The Woodside Wildcats were another team robbed of the chance in 2021 and there were dozens of other hard-luck stories all over country Victoria.
But four premierships in four years, that would have taken some beating, according to Chris Scott, who places a lot of the credit at the feet of Beau Vernon.
“What he has done for this club is just incredible, and I’m not just talking about winning, in fact, I’m specifically not taking about winning. It’s all the other things as well.
“He’s been a big part of setting the culture and everyone has bought into it.
“The Mental Health Round was taken on by the whole club, including the juniors as well. The disability round and all the other things.”
Ross was speaking briefly about what Beau Vernon has achieved at the club in the wake of a low-key announcement during the week, that he would not be continuing on as senior coach next year.
It has been a possibility know about inside the four walls for a while.

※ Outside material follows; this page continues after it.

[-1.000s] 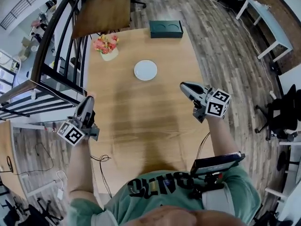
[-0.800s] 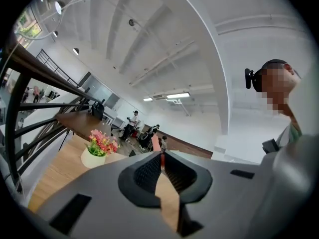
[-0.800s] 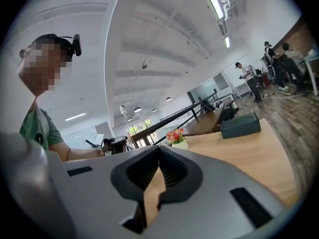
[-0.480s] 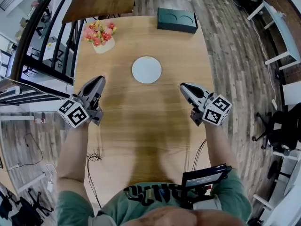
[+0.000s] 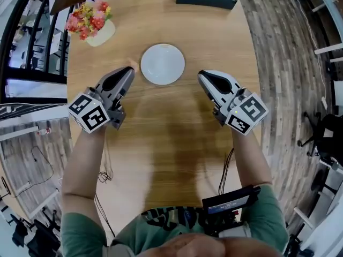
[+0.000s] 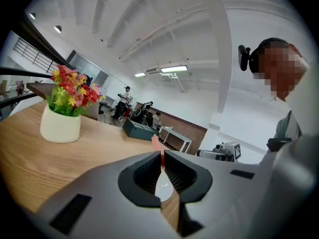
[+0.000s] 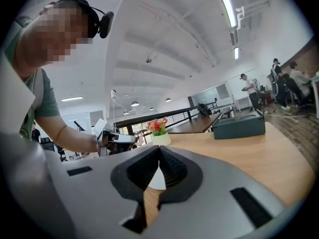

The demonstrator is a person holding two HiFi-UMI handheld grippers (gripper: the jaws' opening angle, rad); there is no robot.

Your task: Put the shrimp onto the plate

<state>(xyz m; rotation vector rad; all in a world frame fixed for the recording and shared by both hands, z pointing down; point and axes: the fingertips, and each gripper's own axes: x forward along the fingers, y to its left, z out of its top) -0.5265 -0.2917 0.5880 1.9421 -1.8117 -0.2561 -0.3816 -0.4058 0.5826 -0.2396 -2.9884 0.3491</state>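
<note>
moved: left gripper [image 5: 129, 70] in from the table's edge to just left of white plate [image 5: 163, 63]; right gripper [image 5: 202, 76] nearer plate's right | left jaws clamped on shrimp [image 6: 155, 141], beside plate's rim, not over it | right jaws together, empty | judged: release still to come

Left gripper [image 5: 130, 68] and right gripper [image 5: 200, 75]: grey moulded shells tapering to the tips, each with a rear cube [image 5: 88, 114] bearing black-and-white square markers. Inner pads [image 6: 148, 173]: black, ribbed. A thin black cable [image 5: 225, 170] leads from the right gripper toward a black box [image 5: 229, 201] at the waist. Clothing: green short-sleeved T-shirt [image 5: 80, 234] with dark lettering.
</note>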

“Look, I don’t mind people knowing about it,” said Beau in a text message during the week.
“But I won’t be saying much about it until the end of the season,” he said.
There’s still a job to be done. After the Island’s big win over Cora-Lynn on Saturday, they’re sitting equal second, and you never know, even with Tooradin-Dalmore being such a runaway favourite this year.
Chris Ross is in sync.
“We’ll have a lot more to say about it at the end of the season when Beau will get all the thanks and praise he thoroughly deserves, but right now, he’s just wanting to get on with it
What’s next for Phillip Island’s Beau Vernon? It should make interesting reading whatever it is.